Abstract
This paper investigates the effect industry life cycle phase shifts have on the effectiveness of firms’ knowledge creation strategies. Building on literature streams on strategic knowledge management and industry life cycles, we develop theoretical arguments for why the best knowledge search strategy should be different before the emergence of an industry compared to afterwards. Testing our hypotheses empirically in the emerging US automotive airbag industry confirms the powerful forces of industry emergence: the best knowledge search strategy is initially one that looks inward into the organisation but outside of the technology area, and later shifts to one that is looking outward from the organisation and the technology. As practical implication we derive that R&D managers should (i) adjust their teams’ knowledge search strategies depending on the industry life cycle phase in which they find themselves, and (ii) especially look for new applications of their firm's existing knowledge in related fields.
Acknowledgements
The authors would like to thank Carliss Baldwin, Michael Heeley, J. Peter Murmann, Karl Ulrich, seminar participants at Wharton and MIT, and three anonymous Academy of Management Annual Meeting Reviewers for their helpful comments on earlier versions of this paper.
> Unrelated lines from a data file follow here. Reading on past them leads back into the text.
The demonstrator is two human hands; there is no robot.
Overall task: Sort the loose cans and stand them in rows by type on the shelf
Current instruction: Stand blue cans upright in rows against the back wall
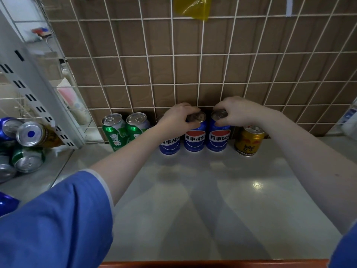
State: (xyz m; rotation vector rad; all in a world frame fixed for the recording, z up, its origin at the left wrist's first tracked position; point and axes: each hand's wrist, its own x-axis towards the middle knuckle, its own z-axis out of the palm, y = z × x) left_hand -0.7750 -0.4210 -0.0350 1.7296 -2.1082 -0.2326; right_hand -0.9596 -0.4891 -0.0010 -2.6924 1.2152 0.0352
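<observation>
Though gripped, blue cans [206, 139] upright.

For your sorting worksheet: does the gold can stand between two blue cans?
No, the gold can stands at the right end of the row, beside the last blue can.

**Colours along the shelf**

Two green cans [114, 132] with white lettering stand at the far left of the row. Three blue cans [195, 138] follow, each bearing a red, white and blue roundel with white characters. A gold can [249, 141] with red markings stands at the right. The shelf [193, 200] is pale grey and glossy, edged in orange-brown at the near side. Behind, a white wire grid [173, 55] crosses brown board. Both sleeves [58, 219] are blue. A translucent yellow bag [191, 6] hangs above.
</observation>
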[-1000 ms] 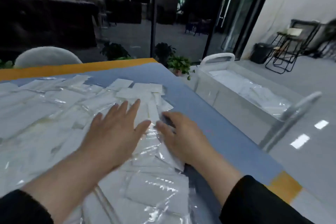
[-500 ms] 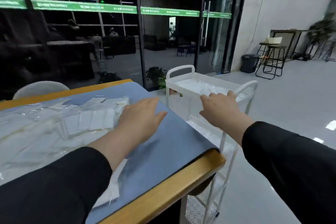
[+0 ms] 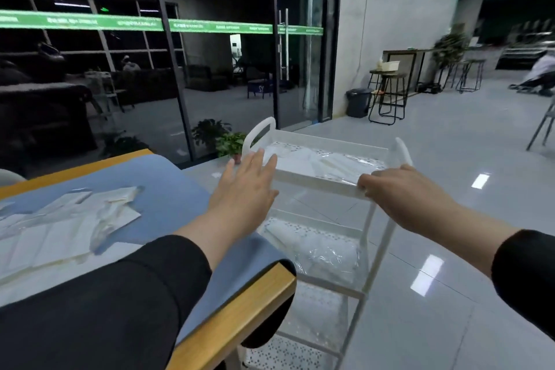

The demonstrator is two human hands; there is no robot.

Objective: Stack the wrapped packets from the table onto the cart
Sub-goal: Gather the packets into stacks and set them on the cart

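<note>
A white three-tier cart (image 3: 315, 182) stands just right of the table, with clear-wrapped white packets on its top tray (image 3: 333, 164) and more on the middle shelf (image 3: 318, 245). My right hand (image 3: 402, 195) grips the near right corner of the top tray's rim, fingers curled over the edge. My left hand (image 3: 246, 186) reaches with straight fingers toward the tray's left rim and holds nothing. Several wrapped packets (image 3: 69, 222) lie spread over the blue table mat (image 3: 171, 189) at the left.
The table has a wooden edge (image 3: 240, 318) beside the cart. Potted plants (image 3: 229, 143) stand behind the cart by the glass wall. A bin (image 3: 357, 102) and stools (image 3: 389, 96) stand far back; glossy floor lies to the right.
My view swung from the packet pile to the cart. Both hands left the packets; the right hand has taken hold of the cart's top rim and the left hand has reached toward it.
</note>
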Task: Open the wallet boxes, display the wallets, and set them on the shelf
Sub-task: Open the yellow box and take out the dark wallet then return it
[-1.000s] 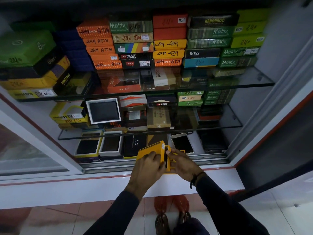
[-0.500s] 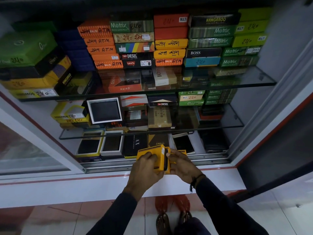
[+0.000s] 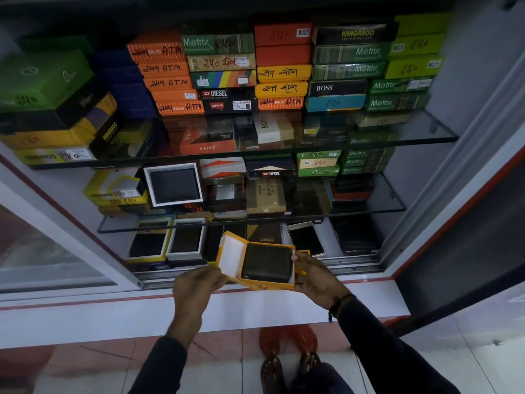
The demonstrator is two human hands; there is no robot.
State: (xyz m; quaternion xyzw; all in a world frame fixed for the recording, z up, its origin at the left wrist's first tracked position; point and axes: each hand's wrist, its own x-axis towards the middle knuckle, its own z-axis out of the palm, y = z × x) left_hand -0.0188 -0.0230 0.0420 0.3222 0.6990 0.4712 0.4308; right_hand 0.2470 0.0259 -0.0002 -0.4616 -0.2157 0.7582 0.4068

All errors remain our responsibility. The authors acknowledge financial support for this research from the National Science Foundation (SES-0620487).
Notes
Because we will define an industry by using technological knowledge categories, our use of the ‘product technology’ dimension becomes identical to what the industry life cycle theory (Utterback Citation1994) has labelled ‘industry’ or ‘product’.
We were unable to use a product-technology impact measure for comparison across the pre- and post-sales take-off phases as the dataset is too small in the pre-take-off period.